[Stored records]

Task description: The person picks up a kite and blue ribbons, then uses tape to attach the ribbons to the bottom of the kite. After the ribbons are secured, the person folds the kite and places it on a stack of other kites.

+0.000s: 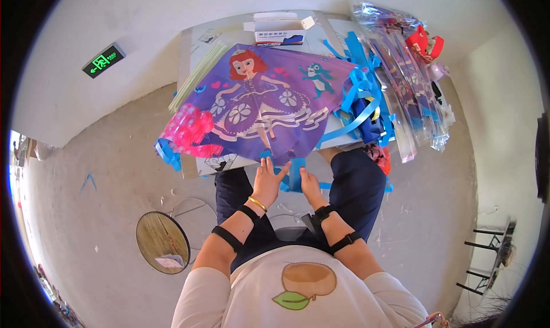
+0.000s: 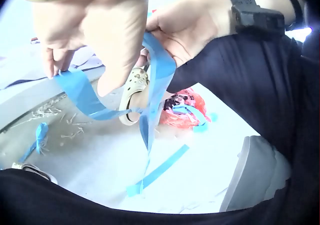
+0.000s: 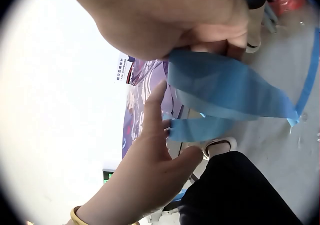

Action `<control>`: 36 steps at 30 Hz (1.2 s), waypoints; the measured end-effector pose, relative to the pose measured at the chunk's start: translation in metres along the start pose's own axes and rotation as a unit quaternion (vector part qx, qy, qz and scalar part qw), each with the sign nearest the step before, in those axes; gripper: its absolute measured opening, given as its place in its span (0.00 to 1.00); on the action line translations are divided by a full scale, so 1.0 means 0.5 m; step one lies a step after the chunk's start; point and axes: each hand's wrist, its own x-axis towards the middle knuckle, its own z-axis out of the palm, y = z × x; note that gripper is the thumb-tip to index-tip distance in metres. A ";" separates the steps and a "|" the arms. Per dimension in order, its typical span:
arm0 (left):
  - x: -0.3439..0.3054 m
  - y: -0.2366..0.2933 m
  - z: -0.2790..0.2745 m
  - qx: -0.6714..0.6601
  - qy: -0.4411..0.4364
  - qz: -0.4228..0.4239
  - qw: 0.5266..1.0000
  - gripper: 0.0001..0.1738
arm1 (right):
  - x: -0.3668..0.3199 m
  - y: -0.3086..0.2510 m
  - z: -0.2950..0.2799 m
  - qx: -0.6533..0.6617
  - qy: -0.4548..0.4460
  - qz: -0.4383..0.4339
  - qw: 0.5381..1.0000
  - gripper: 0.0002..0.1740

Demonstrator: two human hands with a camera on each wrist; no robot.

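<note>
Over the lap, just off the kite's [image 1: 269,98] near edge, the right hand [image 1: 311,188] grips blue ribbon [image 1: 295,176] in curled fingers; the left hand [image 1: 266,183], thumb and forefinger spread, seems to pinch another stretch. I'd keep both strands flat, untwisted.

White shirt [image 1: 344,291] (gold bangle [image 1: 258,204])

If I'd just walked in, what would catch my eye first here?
Probably the big purple sheet printed with a red-haired princess, spread across the table. Next, the bright blue ribbon at its near edge, between the left hand and right hand. Off to the left, a green exit sign glows on the wall.
</note>
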 end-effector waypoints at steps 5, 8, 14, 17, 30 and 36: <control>0.014 0.004 0.002 -0.061 0.002 -0.034 0.998 0.42 | 0.000 -0.021 0.015 0.035 -0.032 0.068 0.997 0.36; 0.010 0.001 0.008 -0.055 0.016 -0.025 0.998 0.39 | 0.004 -0.032 0.019 0.005 -0.006 0.126 0.992 0.38; 0.013 -0.003 0.017 -0.064 0.044 -0.030 0.997 0.33 | 0.015 -0.017 0.008 -0.060 -0.032 0.118 0.991 0.37; 0.012 -0.006 0.044 -0.029 0.058 -0.025 0.998 0.32 | 0.029 0.027 0.011 -0.180 -0.029 0.004 0.983 0.34; 0.005 -0.005 0.021 0.018 0.066 -0.027 0.997 0.34 | 0.085 -0.023 0.054 -0.047 0.029 -0.006 0.998 0.26; 0.020 0.008 0.021 0.019 0.074 -0.066 0.995 0.38 | 0.111 0.010 0.094 -0.037 0.026 0.044 0.998 0.27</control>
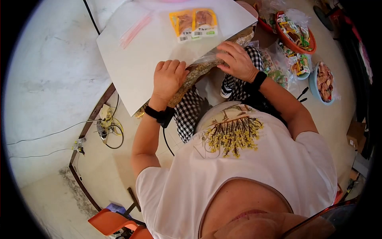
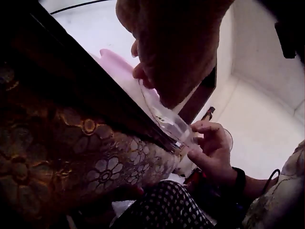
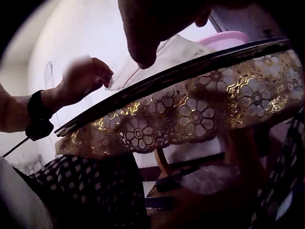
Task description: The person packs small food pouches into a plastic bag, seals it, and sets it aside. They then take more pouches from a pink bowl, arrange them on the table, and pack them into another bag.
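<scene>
At the near edge of the white table (image 1: 143, 75), a clear plastic bag (image 1: 205, 57) stretches between the two hands. My left hand (image 1: 169, 79) pinches one end of it with bent fingers. The right wrist view shows this hand (image 3: 81, 76) with its fingertips at the bag's corner. My right hand (image 1: 238, 61) holds the other end, its thumb and fingers on the film (image 2: 178, 129) in the left wrist view. A reddish line runs along the bag (image 3: 143, 64). Beyond the hands lie two yellow-and-white food packets (image 1: 193, 24) side by side.
Flat clear film with pink stripes (image 1: 135, 32) lies on the table's left. A flowered cloth (image 3: 195, 117) hangs from its edge over the knees. On the floor at right stand a red basket (image 1: 311, 44) of packets and a blue basin (image 1: 315, 85) of brownish pieces.
</scene>
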Motion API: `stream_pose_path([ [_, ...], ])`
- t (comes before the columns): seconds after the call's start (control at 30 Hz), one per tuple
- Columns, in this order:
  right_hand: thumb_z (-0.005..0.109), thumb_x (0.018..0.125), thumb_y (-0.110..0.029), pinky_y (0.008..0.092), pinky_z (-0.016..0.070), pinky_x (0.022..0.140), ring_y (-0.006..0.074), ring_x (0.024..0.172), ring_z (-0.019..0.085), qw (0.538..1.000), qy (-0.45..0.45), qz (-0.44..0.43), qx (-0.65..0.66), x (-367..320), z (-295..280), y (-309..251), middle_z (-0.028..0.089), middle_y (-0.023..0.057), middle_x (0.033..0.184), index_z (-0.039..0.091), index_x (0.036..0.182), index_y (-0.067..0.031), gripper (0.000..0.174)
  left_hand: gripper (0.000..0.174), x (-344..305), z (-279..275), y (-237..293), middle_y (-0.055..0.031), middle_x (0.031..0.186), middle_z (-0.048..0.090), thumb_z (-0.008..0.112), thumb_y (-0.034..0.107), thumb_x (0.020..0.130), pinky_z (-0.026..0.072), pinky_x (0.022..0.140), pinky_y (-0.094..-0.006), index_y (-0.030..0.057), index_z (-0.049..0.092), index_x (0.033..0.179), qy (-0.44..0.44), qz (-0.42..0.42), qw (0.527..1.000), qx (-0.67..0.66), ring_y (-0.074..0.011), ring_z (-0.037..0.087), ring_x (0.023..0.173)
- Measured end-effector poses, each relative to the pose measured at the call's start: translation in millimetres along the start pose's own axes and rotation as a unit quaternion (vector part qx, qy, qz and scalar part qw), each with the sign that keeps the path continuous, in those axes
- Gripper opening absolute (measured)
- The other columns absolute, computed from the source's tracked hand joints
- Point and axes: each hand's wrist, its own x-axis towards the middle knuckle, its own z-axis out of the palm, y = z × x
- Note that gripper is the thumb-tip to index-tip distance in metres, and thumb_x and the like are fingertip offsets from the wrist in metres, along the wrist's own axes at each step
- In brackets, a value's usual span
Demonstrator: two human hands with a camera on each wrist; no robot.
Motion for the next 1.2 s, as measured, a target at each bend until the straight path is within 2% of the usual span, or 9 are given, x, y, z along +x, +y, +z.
stream_pose_path([
  [0.17,0.072,0.072,-0.008,0.0418,0.0421,0.094,0.0295,0.116,0.050,0.999,0.006,0.032,-0.019,-2,13,11,0.055,0.0091,0.115,0.060,0.102,-0.0074,0.033,0.058,13,-2,13,-0.0072,0.110,0.056,0.079,0.028,0.066,0.0400,0.087,-0.0407,0.0096,0.055,0.115,-0.022,-0.033,0.999,0.010,-0.0251,0.054,0.104],
  [0.27,0.072,0.072,-0.009,0.0418,0.0429,0.092,0.0293,0.113,0.052,1.000,-0.011,0.014,0.014,4,10,18,0.057,0.0085,0.111,0.060,0.096,-0.0074,0.027,0.057,23,9,20,-0.0065,0.109,0.056,0.080,0.028,0.064,0.0394,0.088,-0.0410,0.0094,0.055,0.112,-0.019,-0.041,0.999,0.004,-0.0237,0.054,0.103],
  [0.47,0.071,0.075,-0.011,0.0404,0.0456,0.085,0.0297,0.096,0.058,0.999,0.029,0.014,0.040,32,-5,25,0.060,0.0076,0.093,0.060,0.085,-0.0052,0.016,0.037,34,23,11,-0.0028,0.097,0.060,0.075,0.020,0.068,0.0409,0.078,-0.0380,0.0102,0.056,0.098,-0.007,-0.040,0.999,0.032,-0.0213,0.057,0.092],
  [0.57,0.073,0.074,-0.007,0.0381,0.0492,0.075,0.0290,0.087,0.060,0.997,0.035,0.016,0.065,52,-20,27,0.063,0.0081,0.086,0.062,0.083,-0.0032,0.015,0.018,37,26,0,-0.0015,0.080,0.057,0.067,0.017,0.074,0.0399,0.072,-0.0359,0.0126,0.057,0.088,0.058,-0.023,0.996,0.060,-0.0197,0.056,0.080],
  [0.77,0.070,0.081,-0.008,0.0352,0.0489,0.071,0.0274,0.080,0.060,0.996,0.054,-0.003,0.071,92,-31,41,0.062,0.0090,0.084,0.062,0.084,-0.0015,0.011,0.003,54,-4,-27,-0.0044,0.078,0.061,0.065,0.011,0.078,0.0432,0.067,-0.0369,0.0118,0.062,0.079,0.130,-0.095,0.987,-0.002,-0.0226,0.059,0.075],
  [0.87,0.067,0.083,-0.011,0.0355,0.0480,0.071,0.0288,0.076,0.059,0.976,0.066,0.065,0.199,126,-40,45,0.061,0.0124,0.083,0.064,0.084,-0.0026,0.009,0.002,69,-23,-49,-0.0074,0.079,0.064,0.066,0.010,0.081,0.0467,0.065,-0.0377,0.0085,0.065,0.080,0.178,-0.162,0.956,-0.165,-0.0265,0.061,0.073],
  [0.9,0.067,0.086,-0.011,0.0299,0.0479,0.068,0.0174,0.072,0.060,0.967,0.095,0.040,0.234,137,-40,51,0.063,0.0079,0.080,0.065,0.087,-0.0019,0.010,0.006,71,-27,-55,-0.0090,0.078,0.066,0.069,0.010,0.081,0.0488,0.062,-0.0348,0.0042,0.066,0.082,0.209,-0.178,0.939,-0.206,-0.0252,0.063,0.070],
  [1.03,0.065,0.092,-0.015,0.0189,0.0437,0.066,0.0019,0.074,0.052,0.923,0.067,0.107,0.363,173,-51,52,0.061,-0.0050,0.081,0.065,0.093,-0.0019,0.013,0.009,78,-52,-76,-0.0035,0.078,0.067,0.072,0.007,0.082,0.0467,0.065,-0.0247,0.0020,0.068,0.087,0.243,-0.265,0.861,-0.359,-0.0092,0.057,0.070],
  [1.2,0.065,0.091,-0.016,0.0194,0.0436,0.069,0.0022,0.076,0.052,0.905,0.032,0.175,0.386,191,-58,42,0.060,-0.0057,0.081,0.065,0.092,-0.0027,0.014,0.006,72,-86,-87,0.0018,0.074,0.063,0.071,0.005,0.083,0.0438,0.063,-0.0202,0.0005,0.069,0.086,0.260,-0.302,0.780,-0.482,-0.0052,0.053,0.068],
])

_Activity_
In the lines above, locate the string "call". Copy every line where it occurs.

_Task output_
- t (comes before the columns): seconds after the call's start (control at 30 Hz), one per tuple
- Measured end-effector poses, each relative to the pose measured at the call's start: translation in millimetres along the start pose's own axes and rotation as a unit quaternion (vector part qx, qy, qz and scalar part qw), each with the sign that keeps the path continuous, in those axes

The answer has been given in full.